When programming, you can either use a set of different tools, such as an editor and a compiler, or you can use one tool that helps you doing it all. The latter is called an IDE. The advantage is typical an easier manual working process, even though some IDEs have become a bit over-engineered, so that skilled programmers have found them a hindrance for efficient work, rather than a help.

The alternative to an IDE is often command-line tools, which are often more practical tu use when automating some of the work.

Indexed Sequential Access Method (ISAM)

An older type of database that works well and efficiently in setups where a single computer, preferably also with a single application, is using the data files – since these are accessed directly by the application, without a management system, and, hence, is prone to conflicting operations or performance-restricting locking of parts of the file, if accessed by several apps simultaneously.

This style of database was used on some mainframe and mini computer systems, and also by several PC database systems, such as dBase and Microsoft Access (the Jet engine), and embedded database systems, but isn’t widely used anymore.

J

K

Key Performance Indicator (KPI)

In order to measure employee performance, many organizations will set up a set of simple and typically quantitative performance goals – such as achieved Net Promoter Score (NPS), sales volume, or average response time for service requests. At times, also qualitative measures will be included, which then requires a manual and often subjective activity to evaluate and decide if these have been reached. Each such goal is then seen as indicative for the employee’s overall performance, hence the name, KPI.

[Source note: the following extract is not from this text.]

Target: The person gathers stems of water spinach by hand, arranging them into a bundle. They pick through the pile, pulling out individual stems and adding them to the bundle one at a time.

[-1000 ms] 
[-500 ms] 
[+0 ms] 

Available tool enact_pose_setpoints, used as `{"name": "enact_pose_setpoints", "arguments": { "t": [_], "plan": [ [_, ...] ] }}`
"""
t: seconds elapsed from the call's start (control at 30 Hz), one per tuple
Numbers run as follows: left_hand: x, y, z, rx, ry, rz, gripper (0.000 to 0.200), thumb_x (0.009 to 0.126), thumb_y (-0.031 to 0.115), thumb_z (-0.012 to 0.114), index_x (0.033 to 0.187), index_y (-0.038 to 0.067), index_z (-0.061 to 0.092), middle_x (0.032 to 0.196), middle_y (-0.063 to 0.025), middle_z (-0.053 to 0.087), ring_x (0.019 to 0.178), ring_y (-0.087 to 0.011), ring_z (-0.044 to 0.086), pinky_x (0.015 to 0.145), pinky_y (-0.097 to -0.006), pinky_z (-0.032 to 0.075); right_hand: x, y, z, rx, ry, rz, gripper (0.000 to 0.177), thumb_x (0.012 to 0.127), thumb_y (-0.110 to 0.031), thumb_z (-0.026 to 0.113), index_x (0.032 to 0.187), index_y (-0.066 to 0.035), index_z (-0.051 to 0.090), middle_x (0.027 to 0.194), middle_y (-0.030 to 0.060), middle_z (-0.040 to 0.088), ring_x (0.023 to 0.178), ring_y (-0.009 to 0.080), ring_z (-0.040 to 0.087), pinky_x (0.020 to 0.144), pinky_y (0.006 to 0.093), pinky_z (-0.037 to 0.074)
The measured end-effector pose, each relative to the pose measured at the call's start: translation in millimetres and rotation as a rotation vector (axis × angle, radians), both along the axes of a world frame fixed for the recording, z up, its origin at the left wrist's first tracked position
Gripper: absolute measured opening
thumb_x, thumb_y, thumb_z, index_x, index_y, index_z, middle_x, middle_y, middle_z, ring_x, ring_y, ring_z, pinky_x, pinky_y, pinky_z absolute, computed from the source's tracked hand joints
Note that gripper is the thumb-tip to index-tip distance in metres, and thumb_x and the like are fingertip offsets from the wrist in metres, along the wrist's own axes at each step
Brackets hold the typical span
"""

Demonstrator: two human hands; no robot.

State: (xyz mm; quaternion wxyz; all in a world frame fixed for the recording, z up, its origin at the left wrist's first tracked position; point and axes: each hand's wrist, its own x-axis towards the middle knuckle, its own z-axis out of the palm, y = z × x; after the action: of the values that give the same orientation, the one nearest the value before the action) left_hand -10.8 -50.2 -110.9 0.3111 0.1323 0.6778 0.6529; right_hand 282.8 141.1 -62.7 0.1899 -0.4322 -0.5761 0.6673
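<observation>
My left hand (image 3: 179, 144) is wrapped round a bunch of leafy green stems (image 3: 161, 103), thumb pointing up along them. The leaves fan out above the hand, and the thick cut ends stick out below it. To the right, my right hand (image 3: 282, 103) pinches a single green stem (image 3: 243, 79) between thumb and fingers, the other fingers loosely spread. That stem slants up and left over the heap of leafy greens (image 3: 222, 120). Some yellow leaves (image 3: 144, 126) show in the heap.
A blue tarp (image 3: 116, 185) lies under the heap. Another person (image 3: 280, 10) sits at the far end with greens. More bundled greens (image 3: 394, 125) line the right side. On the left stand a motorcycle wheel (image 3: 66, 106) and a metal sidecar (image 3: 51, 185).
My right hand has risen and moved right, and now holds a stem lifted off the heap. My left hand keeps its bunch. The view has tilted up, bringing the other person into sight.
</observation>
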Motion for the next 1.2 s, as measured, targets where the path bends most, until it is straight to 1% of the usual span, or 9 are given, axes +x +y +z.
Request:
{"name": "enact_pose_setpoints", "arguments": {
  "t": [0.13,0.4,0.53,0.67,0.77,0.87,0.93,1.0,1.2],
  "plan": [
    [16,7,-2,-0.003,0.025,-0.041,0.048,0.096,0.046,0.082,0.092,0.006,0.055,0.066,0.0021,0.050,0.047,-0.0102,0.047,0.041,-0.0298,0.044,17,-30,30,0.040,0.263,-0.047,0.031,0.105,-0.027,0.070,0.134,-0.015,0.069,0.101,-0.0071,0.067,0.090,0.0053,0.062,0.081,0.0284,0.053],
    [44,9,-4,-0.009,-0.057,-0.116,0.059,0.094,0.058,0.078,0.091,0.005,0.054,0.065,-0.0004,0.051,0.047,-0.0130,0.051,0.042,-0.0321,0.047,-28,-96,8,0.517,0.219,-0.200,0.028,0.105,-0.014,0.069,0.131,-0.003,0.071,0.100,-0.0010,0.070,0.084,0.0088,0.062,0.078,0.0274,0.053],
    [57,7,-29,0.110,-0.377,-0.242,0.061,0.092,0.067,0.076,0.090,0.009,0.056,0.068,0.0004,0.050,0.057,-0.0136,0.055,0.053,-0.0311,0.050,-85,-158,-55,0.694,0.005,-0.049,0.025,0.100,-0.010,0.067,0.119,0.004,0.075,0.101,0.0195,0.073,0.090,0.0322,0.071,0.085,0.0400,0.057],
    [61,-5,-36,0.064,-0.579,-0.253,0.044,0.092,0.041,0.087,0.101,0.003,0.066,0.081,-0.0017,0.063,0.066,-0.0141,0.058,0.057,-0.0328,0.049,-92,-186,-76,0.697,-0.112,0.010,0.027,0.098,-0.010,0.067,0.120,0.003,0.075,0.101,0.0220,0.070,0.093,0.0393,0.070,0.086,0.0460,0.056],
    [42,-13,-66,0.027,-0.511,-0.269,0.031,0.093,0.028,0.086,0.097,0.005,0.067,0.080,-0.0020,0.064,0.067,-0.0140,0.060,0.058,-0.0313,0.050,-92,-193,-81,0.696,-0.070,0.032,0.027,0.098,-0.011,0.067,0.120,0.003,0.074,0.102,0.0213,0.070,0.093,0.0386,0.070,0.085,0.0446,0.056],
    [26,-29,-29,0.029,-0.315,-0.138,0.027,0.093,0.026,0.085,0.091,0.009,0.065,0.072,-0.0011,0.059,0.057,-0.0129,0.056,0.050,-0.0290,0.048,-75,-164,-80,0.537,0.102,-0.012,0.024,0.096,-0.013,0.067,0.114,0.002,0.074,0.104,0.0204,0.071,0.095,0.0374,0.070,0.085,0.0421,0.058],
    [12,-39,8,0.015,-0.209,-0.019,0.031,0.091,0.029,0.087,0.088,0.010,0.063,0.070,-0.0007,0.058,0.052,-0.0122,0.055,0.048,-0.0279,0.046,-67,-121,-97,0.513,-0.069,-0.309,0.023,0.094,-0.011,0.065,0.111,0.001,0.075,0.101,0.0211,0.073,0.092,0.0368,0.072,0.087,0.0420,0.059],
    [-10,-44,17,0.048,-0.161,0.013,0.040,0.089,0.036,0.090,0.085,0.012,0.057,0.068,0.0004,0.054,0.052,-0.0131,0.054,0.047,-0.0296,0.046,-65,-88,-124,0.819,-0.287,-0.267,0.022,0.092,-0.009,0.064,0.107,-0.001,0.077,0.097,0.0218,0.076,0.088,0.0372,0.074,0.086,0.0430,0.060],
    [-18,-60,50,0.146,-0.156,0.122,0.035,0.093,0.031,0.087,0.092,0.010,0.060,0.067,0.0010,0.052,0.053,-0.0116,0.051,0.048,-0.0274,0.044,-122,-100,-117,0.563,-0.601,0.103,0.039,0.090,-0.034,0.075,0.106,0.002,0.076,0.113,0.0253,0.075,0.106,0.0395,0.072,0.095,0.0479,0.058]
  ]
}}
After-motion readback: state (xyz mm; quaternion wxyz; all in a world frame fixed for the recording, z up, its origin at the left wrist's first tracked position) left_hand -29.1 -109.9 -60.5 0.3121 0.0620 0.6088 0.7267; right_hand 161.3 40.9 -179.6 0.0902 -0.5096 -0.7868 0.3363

The exact set of KPIs for each employee will vary, since it needs to be related to something that the employee has an influence on, but some organizations also use team KPIs or company KPIs, in order to urge employees to cooperate on the common goals.

A dashboard with the available data for at least the quantitative KPIs and perhaps also the qualitative ones, if they have been keyed into a database, will help decide if the employee has reached the goals.

L

M

Massively Parallel Processing (MPP)

A type of database that splits the load and access over multible servers.

Mean, Median, Mode

Terms from the statistical area, with simple meanings but sometimes confused. They all relate to a set of data in the shape of a list of values.

Mean is the sum of all the data in the list, divided by the number of values. This is what would often be called a simple average.

Median is the middle value, if you line up all the values in order of size. If you have an even number of values, the median is the mean of the two in the middle.

Mode is the most frequent value. If there are several values that are equally frequent, there is no mode – or there are several modes. People seem to disagree on how to define it. You can use the terms unimodal, bimodal, or multimodal, depending on the number of equally ranking frequencies. If all values are different, the mode may be calculated based on intervals/groups of values. Check the statistics theory books for further explanations on how to do that well.

Metric

Element of measurement – something you can measure and determine a value of. In a table describing the features of a person, such as height, shoe size, etc., each of these parameters is a metric. The term is also used for something you can calculate, such as yearly revenue or average height, based on values across the dataset you are looking at.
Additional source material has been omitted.